1月 27日「インド、潜航中の潜水艦からミサイル発射に成功」 (The Times of India, January 27, 2013)

インドは 27日、ベンガル湾で潜航中の潜水艦から、射程約 1,500キロの弾道ミサイル、 K-5の発射テストに成功した。ミサイル開発を担当する、 Defence Research and Development Organization (DRDO)のスラスワット (VK Saraswat) 長官は、K-5の開発段階が終了し、現在建造中の国産原潜、INS Arihant を含む、各種プラットフォームに搭載できる段階になった、と語った。K-5は、DRDOが開発中の水中発射ミサイルの 1つで、核弾頭搭載可能である。インドの専門家は、インドは核先行不使用政策を堅持しており、従って SLBMの開発は第 2撃報復能力を強化することになる、と指摘している。インドは現在、更に 2つの水中発射ミサイル、射程 750キロの K-15と射程 290キロの Brahmos ミサイルを開発中である。

記事参照:
India test-fires ballistic missile from underwater platform

1月 29日「インド海軍、 P-8I海上哨戒・対潜機取得—その戦略的意義」 (South Asia Defence & Strategic Review, January 29, 2013)

インドのシンクタンク、ICWA: Indian Council of World Affairsのリサーチ・ディレクター、ビジャイ・サクフジャ( Vijay Sakhuja)は、 29日付のインド誌、 South Asia Defence & Strategic Reviewに、“P-8I: Expanding Maritime Capability”と題する論説を寄稿している。サクフジャは、インド海軍が米国から P-8I海上哨戒・対潜機を取得したことで、今後数年間以内に海洋における広範囲な監視、偵察及び戦闘能力が強化されることになるとして、要旨以下のように述べている。

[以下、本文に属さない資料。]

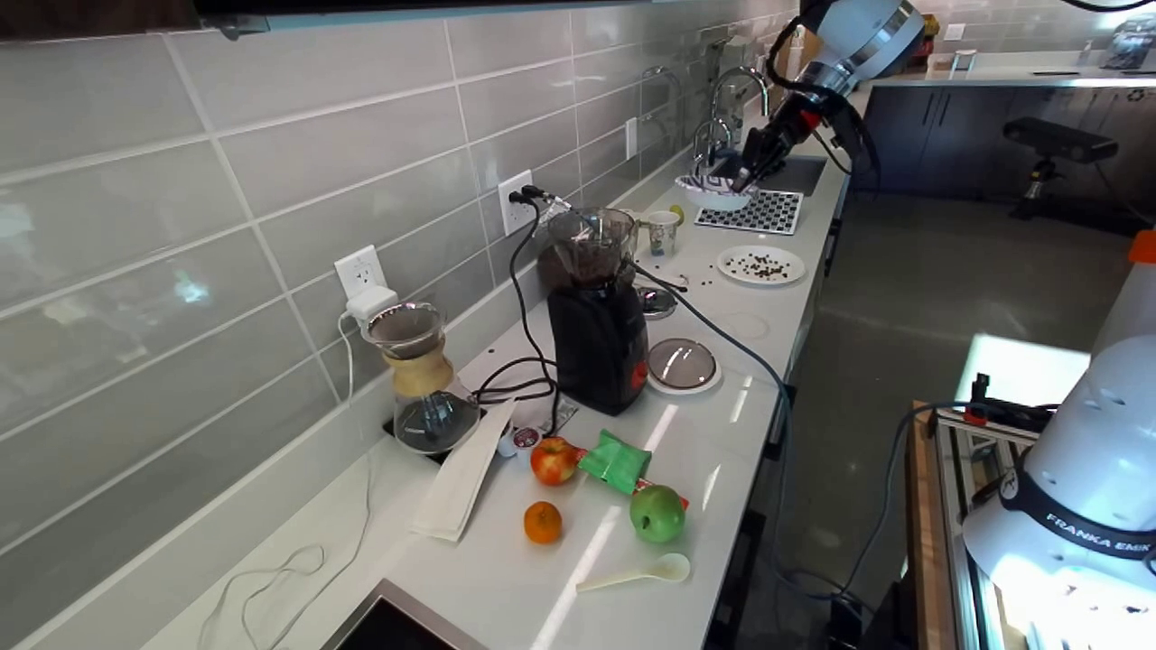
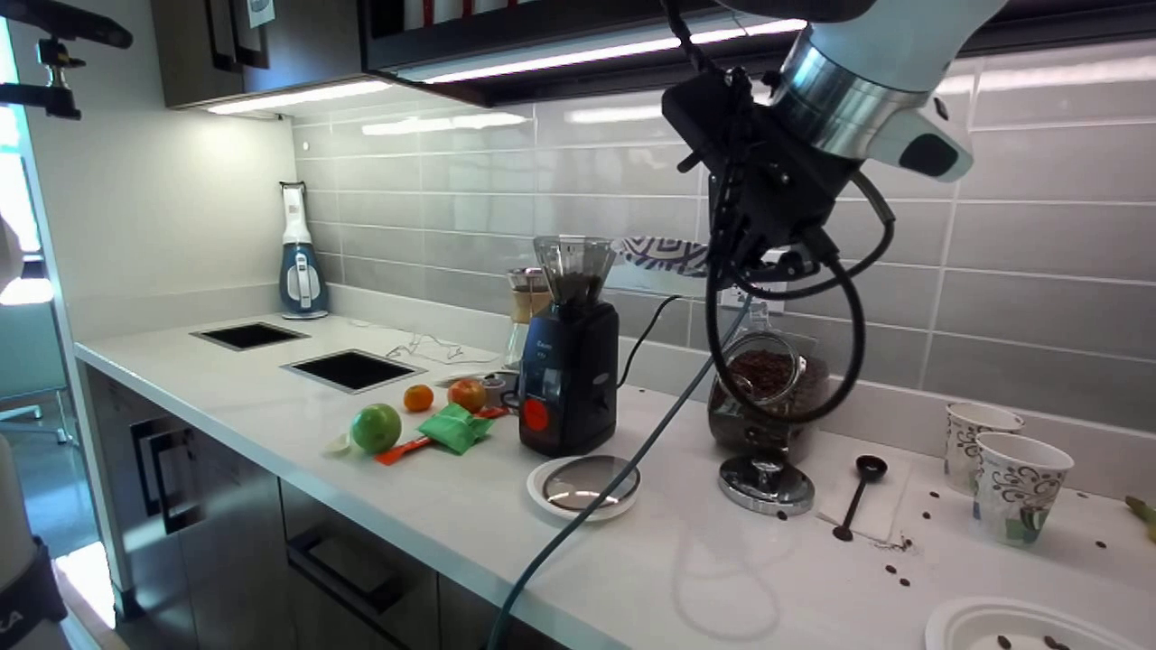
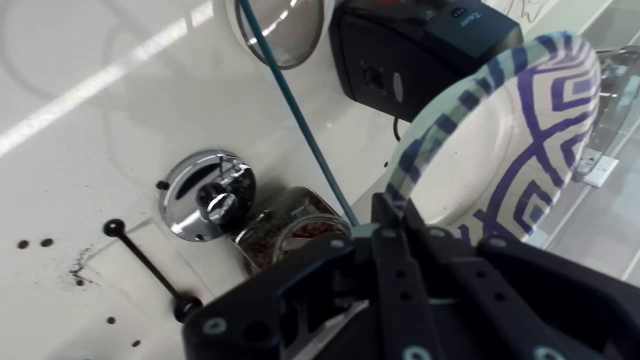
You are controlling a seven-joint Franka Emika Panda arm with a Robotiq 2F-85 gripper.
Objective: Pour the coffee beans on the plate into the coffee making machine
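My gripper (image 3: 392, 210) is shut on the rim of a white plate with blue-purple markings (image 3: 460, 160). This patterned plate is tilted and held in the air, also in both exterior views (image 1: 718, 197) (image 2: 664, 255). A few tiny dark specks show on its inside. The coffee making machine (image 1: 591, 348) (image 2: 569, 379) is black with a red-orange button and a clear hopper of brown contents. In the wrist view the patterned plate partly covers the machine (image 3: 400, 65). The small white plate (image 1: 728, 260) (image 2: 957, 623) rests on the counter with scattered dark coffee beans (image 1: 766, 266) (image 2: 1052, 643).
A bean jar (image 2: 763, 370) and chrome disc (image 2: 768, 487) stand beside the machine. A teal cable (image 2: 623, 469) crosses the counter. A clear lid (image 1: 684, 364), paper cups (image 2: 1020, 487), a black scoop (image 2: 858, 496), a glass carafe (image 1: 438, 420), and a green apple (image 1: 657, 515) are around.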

(1) インドが 39億米ドルで米ボーイング社に発注した 8機の P-8I長距離海上哨戒・対潜機の 1番機がシアトルでインド海軍に引き渡され、現在ミサイル発射を含む運用テストが実施される。今後、2機が 2013年に、残りの 5機が 2015年までに引き渡される。インドは、米海軍の P-8多用途海上哨戒機の最初の海外の顧客である。米海軍は、196機の P-3Cを 117機に P-8Aと代替更新する計画で、1番機が 2012年 3月 4日に米海軍に配備された。

(2) P-8Iは、次世代航空機 737の軍用機型である。同機の飛行範囲は 4時間の飛行時間で 1,200カイリ以上である。同機は空中給油機能を持っており、行動範囲を拡大することができるが、長期時間にわたる広域哨戒という単調な任務を遂行する搭乗員の能力にも大きく左右される。同機は、海上での監視・偵察、水上・水中目標の探知・追跡、沿岸地域における目標の映像化、更には捜索・救助を含む、多様な任務遂行を目的としており、そのためのレーダー、センサー及び武器が装備されている。インド艦隊の現有の長距離海上哨戒機は、ロシア製の 8機の Tupolev142と 3機の Ilyushin38、及び数機の Dornierからなる。P-8Iは、インド海軍の海上航空監視、偵察及び戦闘能力を大幅に強化する。P-8Iは、タミル・ナードゥ州アラコナムの海軍航空基地 INS Rajaliに配備されると見られ、アラビア海、ベンガル湾、及びインド洋海域を活動範囲とすることになろう。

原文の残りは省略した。